TASK DIRECTIONS
Could you filter the material and copy every line where the word "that" occurs?
- Opening Delimiter -
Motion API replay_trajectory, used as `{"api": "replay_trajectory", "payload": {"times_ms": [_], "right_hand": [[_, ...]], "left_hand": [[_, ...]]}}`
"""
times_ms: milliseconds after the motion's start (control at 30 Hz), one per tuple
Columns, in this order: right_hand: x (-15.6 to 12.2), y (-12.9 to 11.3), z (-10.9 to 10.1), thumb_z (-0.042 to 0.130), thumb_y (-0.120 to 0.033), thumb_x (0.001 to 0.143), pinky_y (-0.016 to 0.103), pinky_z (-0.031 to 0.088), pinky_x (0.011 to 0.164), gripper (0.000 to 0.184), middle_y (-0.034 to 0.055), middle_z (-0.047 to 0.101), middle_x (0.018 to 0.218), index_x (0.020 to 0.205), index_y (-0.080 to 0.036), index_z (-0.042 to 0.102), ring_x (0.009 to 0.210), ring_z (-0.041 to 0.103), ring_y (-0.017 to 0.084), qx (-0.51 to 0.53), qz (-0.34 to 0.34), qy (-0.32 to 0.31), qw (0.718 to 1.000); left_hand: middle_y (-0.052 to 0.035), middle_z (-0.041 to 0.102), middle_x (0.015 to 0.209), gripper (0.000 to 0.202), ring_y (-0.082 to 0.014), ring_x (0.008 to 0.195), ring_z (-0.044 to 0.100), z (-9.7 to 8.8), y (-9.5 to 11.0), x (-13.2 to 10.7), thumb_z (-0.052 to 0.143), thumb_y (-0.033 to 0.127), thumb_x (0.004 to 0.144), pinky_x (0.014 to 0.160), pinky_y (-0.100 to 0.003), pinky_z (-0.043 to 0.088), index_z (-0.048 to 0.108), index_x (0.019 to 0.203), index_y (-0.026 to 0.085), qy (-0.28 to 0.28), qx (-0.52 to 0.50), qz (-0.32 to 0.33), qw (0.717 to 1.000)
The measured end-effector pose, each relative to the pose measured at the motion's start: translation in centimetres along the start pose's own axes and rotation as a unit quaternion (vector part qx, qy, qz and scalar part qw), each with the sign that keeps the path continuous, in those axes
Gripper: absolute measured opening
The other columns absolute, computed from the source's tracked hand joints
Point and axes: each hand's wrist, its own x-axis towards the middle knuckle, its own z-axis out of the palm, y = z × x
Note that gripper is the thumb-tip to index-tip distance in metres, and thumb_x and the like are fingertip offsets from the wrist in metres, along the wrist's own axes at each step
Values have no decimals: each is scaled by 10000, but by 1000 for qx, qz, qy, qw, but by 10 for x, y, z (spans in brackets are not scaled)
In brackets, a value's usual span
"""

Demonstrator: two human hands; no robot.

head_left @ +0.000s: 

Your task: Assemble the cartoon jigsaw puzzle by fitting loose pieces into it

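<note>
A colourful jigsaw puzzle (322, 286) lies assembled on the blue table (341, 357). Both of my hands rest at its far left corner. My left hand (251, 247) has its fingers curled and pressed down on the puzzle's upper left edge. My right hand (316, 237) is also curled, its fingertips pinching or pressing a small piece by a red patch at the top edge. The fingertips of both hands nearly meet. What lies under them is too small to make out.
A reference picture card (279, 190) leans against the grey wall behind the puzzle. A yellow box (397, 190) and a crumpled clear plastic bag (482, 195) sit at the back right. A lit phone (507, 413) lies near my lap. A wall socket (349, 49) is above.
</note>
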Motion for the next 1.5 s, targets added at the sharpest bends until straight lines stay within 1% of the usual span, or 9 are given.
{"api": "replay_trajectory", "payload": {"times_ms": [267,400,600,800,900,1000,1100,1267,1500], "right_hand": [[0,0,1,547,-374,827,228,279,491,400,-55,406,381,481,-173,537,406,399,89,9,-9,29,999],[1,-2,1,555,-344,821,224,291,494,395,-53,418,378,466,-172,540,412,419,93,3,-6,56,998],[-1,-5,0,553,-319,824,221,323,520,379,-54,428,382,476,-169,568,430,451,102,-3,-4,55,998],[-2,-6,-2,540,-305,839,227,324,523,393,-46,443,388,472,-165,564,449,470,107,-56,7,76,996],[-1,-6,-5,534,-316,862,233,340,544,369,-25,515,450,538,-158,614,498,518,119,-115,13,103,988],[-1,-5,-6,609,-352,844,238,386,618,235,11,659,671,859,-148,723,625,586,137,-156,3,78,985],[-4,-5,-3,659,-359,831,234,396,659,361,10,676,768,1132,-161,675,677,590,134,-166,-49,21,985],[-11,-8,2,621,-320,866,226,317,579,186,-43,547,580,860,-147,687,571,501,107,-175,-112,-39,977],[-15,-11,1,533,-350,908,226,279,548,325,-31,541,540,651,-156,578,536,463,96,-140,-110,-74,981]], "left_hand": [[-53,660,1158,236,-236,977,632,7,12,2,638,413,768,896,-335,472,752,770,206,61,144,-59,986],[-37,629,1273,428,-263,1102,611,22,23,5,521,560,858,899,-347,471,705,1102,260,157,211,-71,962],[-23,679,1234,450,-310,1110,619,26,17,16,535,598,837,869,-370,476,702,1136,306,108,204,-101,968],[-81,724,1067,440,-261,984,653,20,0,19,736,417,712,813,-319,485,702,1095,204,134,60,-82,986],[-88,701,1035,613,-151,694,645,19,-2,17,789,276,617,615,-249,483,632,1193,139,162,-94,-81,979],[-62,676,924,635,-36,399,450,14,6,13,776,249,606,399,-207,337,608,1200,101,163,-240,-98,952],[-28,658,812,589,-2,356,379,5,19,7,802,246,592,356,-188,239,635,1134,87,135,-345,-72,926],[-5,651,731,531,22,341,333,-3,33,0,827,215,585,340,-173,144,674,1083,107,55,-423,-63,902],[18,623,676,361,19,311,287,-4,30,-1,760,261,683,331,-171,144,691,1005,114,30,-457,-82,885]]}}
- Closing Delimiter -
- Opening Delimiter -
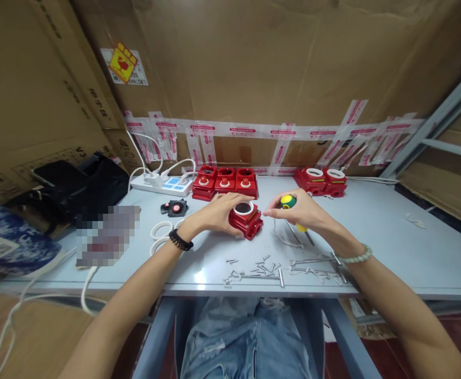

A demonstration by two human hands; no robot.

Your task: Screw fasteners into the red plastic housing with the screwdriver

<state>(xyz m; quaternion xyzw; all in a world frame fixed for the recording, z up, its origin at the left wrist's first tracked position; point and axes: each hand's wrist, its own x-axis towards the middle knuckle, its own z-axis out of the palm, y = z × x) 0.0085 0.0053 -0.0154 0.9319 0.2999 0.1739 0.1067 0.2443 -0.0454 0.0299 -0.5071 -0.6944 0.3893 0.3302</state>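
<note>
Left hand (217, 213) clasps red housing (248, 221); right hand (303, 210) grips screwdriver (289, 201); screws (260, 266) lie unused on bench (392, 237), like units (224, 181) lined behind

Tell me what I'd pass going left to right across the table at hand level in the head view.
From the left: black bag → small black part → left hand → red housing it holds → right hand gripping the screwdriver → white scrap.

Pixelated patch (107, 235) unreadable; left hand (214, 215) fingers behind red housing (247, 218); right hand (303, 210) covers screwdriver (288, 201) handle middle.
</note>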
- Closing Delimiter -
TASK SOLUTION
The measured end-effector pose, each relative to the pose measured at the motion's start: translation in centimetres along the start pose's own axes and rotation as a unit quaternion (vector part qx, qy, qz and scalar part qw), each with the sign that keeps the path continuous, in those axes
Note that gripper is the thumb-tip to index-tip distance in metres, and thumb_x and the like are fingertip offsets from the wrist in metres, along the wrist's own axes at each step

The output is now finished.